Case Presentation: A 38 year old Hispanic male was admitted to the hospital with a four day history of fever, headache, shortness of breath and intermittent left forearm and abdominal rash. All signs and symptoms appeared during the administration of vancomycin and ceased after a few hours of finishing the infusion. His history was significant for non healing crush injury of the left foot, later complicated by osteomyelitis. Empiric treatment with intravenous vancomycin and cefepime was started three weeks before. His physical exam was remarkable for fever of 38.3 degree Celsius. Cardiac, respiratory and abdominal exam were unremarkable. No distinct rash could be appreciated at the time of admission. No redness was noticed around the peripherally inserted central catheter (PICC). Last dose of vancomycin was administered six hours before admission. Basic laboratory data showed a white blood cell count of 0.6 x 103 cells/mm3 and neutropenia with an absolute neutrophil count of 0.0 x 103 cells/mm3. Normal hemoglobin: 15.7 g/dl and normal platelet count: 168 103/ul. Complete metabolic panel, blood cultures, chest radiograph and electrocardiogram were unremarkable. Vancomycin trough level was 17. Our main differential diagnosis included vancomycin induced febrile neutropenia. However, cefepime was also considered as a confounding medication and both antibiotics were discontinued. No more fevers were recorded and the patient reported feeling better within 24 hours of drug cessation. ANC improved to 759/mm3 in the next thirty-six hours. In order to continue treatment of osteomyelitis, patient was started on levofloxacin and daptomycin, with good tolerance. ANC increased to 4725/mm3 and the patient was discharged home to continue antibiotic treatment.
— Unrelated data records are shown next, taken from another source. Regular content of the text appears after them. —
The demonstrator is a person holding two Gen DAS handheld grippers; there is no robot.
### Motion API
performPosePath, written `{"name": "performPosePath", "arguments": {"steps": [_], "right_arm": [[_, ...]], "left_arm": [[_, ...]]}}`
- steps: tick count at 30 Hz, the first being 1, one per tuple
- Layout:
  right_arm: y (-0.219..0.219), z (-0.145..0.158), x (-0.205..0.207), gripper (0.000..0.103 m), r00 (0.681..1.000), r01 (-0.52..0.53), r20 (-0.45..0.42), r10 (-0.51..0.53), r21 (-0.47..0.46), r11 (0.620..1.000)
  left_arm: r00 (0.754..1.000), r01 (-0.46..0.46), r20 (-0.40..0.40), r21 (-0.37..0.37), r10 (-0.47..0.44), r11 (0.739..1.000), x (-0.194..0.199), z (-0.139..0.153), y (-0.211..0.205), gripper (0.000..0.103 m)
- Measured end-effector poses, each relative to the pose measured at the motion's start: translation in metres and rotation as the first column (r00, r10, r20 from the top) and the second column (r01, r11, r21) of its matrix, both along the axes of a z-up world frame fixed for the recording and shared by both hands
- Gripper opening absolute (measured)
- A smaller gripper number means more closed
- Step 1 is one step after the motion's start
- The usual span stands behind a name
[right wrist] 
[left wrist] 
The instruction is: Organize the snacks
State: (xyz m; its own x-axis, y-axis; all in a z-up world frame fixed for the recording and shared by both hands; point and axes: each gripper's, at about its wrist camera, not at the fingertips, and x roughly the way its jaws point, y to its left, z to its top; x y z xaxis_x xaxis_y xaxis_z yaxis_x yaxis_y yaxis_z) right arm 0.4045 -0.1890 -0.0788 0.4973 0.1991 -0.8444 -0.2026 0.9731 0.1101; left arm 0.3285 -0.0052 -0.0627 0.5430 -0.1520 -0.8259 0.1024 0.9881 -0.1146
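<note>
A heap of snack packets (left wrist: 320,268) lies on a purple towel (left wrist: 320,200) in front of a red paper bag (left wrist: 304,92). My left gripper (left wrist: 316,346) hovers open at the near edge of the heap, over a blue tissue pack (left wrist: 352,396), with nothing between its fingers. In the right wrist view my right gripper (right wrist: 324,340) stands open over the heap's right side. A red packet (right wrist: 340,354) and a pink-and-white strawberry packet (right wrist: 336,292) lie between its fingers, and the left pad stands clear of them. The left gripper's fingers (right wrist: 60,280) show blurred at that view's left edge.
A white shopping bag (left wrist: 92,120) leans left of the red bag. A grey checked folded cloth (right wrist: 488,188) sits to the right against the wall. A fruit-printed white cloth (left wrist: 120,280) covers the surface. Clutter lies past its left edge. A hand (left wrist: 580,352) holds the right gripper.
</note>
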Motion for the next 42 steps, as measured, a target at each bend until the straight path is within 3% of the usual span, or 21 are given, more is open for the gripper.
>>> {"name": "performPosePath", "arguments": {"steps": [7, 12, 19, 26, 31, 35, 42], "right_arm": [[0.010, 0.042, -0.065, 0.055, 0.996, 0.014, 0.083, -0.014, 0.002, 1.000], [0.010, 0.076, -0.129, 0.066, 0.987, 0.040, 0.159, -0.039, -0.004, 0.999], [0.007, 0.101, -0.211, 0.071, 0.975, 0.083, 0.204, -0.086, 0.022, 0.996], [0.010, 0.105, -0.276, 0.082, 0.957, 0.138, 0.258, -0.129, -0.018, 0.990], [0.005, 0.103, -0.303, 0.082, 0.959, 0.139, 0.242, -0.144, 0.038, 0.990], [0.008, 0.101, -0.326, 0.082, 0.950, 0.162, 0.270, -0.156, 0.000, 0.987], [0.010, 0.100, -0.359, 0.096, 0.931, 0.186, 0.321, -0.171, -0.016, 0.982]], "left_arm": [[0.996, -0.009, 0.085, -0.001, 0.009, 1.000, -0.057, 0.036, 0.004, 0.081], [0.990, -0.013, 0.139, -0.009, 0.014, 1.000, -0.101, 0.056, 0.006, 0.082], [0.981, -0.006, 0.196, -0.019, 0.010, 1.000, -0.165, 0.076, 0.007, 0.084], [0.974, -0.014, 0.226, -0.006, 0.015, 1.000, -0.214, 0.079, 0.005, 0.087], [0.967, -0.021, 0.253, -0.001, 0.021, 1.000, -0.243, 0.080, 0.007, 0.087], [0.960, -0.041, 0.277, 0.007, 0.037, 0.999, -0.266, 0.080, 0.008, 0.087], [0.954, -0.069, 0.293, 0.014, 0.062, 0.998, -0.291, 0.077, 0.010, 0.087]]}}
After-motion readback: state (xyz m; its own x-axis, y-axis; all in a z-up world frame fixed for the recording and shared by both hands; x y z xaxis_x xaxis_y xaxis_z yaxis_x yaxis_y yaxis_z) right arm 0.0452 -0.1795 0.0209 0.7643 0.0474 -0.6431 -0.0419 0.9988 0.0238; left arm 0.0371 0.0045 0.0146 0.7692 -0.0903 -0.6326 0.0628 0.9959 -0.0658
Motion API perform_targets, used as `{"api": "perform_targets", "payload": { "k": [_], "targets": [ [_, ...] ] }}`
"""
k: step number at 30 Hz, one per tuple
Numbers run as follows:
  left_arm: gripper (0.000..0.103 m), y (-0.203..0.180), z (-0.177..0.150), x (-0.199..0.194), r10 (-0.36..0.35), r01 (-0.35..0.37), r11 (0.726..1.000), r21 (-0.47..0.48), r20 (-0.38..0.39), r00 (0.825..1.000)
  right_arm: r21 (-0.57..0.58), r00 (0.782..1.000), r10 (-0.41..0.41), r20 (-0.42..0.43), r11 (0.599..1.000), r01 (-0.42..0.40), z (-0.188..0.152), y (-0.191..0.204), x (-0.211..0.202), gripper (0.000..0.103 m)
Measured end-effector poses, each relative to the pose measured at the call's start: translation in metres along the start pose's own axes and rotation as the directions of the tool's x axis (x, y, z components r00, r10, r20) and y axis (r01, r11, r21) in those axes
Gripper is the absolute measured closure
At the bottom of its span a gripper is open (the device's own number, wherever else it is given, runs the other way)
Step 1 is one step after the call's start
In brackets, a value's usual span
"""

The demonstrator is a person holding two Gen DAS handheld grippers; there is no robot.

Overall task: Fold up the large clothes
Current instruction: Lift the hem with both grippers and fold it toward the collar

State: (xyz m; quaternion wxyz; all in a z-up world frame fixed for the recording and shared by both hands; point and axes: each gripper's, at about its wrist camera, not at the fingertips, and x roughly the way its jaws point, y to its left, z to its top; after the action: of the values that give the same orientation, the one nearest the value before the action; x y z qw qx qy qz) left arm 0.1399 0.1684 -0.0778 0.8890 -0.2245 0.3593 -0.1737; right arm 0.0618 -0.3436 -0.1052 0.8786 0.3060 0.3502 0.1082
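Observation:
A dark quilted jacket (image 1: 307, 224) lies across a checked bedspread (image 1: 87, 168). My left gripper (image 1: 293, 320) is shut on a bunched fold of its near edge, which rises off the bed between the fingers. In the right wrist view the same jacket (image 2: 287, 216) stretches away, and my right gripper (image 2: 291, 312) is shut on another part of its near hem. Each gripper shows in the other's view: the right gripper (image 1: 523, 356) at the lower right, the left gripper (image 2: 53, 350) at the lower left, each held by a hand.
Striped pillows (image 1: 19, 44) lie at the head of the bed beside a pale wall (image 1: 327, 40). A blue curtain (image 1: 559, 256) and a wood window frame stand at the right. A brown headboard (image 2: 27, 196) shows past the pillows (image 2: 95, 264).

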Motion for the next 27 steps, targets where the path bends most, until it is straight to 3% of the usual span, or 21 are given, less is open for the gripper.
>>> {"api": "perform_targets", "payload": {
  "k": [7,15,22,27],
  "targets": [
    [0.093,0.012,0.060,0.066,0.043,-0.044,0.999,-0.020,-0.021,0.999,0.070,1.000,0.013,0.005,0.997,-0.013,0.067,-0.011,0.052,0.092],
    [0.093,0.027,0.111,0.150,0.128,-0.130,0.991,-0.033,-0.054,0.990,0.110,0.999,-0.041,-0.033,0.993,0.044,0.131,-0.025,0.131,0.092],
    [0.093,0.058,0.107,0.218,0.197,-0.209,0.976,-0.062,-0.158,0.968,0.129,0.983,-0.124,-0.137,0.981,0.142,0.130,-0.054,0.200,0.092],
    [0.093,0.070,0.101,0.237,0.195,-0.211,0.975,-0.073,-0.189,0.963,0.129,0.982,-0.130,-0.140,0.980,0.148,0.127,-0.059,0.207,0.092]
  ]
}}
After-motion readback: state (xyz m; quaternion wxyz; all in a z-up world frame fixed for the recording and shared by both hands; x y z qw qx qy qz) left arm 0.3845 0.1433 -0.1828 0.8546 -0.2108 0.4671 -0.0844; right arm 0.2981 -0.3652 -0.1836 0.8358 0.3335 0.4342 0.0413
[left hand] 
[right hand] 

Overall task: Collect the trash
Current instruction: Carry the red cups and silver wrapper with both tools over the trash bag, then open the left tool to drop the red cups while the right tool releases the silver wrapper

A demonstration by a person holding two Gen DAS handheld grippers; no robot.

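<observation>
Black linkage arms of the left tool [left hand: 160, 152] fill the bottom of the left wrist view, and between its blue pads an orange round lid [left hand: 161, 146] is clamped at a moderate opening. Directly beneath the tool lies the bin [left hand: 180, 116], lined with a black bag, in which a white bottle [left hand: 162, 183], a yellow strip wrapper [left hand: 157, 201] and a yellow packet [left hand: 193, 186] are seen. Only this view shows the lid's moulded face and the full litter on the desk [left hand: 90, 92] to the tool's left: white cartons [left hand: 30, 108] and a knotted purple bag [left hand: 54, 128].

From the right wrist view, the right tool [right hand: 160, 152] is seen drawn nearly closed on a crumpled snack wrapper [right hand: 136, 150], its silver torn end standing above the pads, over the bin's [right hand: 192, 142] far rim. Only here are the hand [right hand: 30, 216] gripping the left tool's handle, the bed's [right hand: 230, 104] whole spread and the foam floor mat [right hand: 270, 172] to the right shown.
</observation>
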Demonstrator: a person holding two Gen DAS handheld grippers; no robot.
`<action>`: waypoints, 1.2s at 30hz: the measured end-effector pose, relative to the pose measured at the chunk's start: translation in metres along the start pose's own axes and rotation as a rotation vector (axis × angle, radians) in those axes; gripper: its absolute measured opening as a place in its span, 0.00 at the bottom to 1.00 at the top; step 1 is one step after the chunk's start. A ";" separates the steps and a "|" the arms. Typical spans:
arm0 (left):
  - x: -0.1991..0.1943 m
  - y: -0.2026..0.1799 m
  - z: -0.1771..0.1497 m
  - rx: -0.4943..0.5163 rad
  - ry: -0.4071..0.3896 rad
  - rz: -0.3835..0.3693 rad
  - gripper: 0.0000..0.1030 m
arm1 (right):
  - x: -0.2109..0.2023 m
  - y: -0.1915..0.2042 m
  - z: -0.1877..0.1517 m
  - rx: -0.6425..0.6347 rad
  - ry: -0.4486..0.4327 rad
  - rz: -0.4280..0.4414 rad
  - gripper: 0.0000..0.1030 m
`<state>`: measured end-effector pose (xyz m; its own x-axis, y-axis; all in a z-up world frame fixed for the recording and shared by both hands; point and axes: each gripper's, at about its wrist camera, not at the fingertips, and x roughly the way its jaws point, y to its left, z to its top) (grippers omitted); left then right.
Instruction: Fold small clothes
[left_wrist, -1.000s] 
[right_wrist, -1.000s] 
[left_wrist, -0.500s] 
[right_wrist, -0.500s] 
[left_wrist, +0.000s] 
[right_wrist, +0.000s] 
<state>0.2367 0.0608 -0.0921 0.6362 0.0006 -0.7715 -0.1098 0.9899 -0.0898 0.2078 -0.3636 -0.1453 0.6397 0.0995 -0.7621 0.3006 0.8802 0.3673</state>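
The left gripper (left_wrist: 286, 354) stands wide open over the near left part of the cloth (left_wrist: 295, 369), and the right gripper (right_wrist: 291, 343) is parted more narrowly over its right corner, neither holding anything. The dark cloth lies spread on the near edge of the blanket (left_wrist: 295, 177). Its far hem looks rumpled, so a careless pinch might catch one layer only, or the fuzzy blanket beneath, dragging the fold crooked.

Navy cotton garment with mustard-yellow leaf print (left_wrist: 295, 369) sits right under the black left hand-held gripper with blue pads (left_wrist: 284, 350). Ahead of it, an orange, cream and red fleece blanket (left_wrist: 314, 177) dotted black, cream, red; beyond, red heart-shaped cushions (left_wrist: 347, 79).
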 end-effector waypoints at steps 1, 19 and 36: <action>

Discussion: Vancomycin induced neutropenia is an uncommon but serious adverse reaction associated with increased risk of infections. When it presents with fever, it creates a dilemma regarding persistent or superimposed infection versus drug reaction. The exact mechanism of action is unknown. A direct toxic effect on bone marrow and an immune-mediated reaction have been postulated, supported by bone marrow studies showing maturation arrest and granulocyte specific antibodies respectively.
Conclusions: Based on systematic reviews, vancomycin induced neutropenia is not associated with total dosing or through levels. The onset of neutropenia is most likely related to prolonged exposure, occurring at least twenty days after initiation of treatment. Rapid discontinuation of the offending drug should be considered when patients present with acute onset of febrile neutropenia during prolonged treatment with vancomycin. Based on the Naranjo probability scale, the association of vancomycin with neutropenia in our case was categorized as probable. Cefepime was considered as a potential contributing drug, and as such discontinued.No current guidelines exist describing the frequency and appropriate laboratory studies that should be obtained with prolonged vancomycin treatment.